About this exercise:
Nothing after the line with "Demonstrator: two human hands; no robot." belongs in the copy; extract the lines below from the top through that line, pictures left out.
---------- Collected material ----------
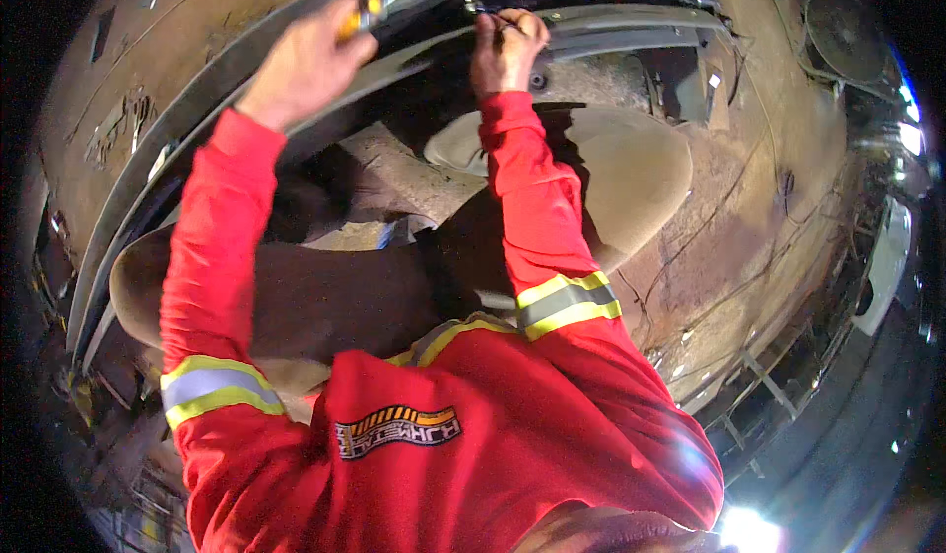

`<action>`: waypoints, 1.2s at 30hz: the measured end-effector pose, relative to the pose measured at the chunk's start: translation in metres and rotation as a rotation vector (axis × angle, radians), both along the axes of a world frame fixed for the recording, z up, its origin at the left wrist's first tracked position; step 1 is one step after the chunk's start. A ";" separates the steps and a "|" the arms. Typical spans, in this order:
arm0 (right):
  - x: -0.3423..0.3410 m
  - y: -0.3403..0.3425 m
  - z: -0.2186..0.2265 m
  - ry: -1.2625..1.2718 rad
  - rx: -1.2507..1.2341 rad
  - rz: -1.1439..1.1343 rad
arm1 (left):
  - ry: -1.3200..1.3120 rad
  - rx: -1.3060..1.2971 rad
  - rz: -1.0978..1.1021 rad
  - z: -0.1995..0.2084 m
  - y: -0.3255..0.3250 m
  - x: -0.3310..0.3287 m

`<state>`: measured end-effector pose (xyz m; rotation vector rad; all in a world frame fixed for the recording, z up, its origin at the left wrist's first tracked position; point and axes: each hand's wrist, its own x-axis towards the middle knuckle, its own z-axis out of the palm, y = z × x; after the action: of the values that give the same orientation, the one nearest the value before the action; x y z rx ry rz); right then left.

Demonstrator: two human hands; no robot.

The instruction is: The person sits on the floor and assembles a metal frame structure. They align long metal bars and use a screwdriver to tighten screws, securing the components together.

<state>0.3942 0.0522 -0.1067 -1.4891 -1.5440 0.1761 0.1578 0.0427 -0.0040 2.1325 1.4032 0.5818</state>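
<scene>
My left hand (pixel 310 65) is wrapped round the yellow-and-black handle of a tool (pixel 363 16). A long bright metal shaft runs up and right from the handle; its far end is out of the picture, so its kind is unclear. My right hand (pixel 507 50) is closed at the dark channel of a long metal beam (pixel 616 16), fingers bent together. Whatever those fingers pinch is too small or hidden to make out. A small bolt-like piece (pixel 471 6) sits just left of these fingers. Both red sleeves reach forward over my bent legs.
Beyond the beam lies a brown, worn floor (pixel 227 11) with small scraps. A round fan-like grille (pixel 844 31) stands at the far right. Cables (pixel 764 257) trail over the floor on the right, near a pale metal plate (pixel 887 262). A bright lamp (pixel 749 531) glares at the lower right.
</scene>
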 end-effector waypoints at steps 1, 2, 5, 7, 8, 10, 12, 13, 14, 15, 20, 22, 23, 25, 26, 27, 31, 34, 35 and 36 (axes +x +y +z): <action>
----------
Solution to the problem:
`<action>`: waypoints, 1.2s at 30hz: the measured end-effector pose, relative to the pose measured at the chunk's start: translation in metres and rotation as a rotation vector (axis × angle, radians), both along the axes of a world frame fixed for the recording, z up, its origin at the left wrist's first tracked position; step 1 is one step after the chunk's start. A ";" separates the steps and a "|" the arms. Typical spans, in this order:
arm0 (right):
  - x: -0.3423..0.3410 m
  - y: -0.3403..0.3425 m
  - z: -0.2186..0.2265 m
  - ry: -1.2625..1.2718 rad
  - rx: -1.2507..1.2341 rad
  - rz: -1.1439..1.1343 rad
arm1 (left):
  - ry: -1.3200..1.3120 rad
  - rx: -1.3060..1.2971 rad
  - rz: -1.0978..1.1021 rad
  - z: -0.1995..0.2084 m
  - y: -0.3255..0.3250 m
  - x: -0.3310..0.3287 m

`<state>`: measured end-effector pose (xyz m; rotation vector rad; all in a world frame fixed for the recording, z up, its origin at the left wrist's first tracked position; point and axes: each hand's wrist, its own x-axis towards the middle knuckle, its own z-axis out of the palm, y = z × x; after the action: of the values that give the same orientation, the one nearest the value before the action; x y z rx ry rz); right then left.

Demonstrator: two human hands; no robot.

This output requires no further additions.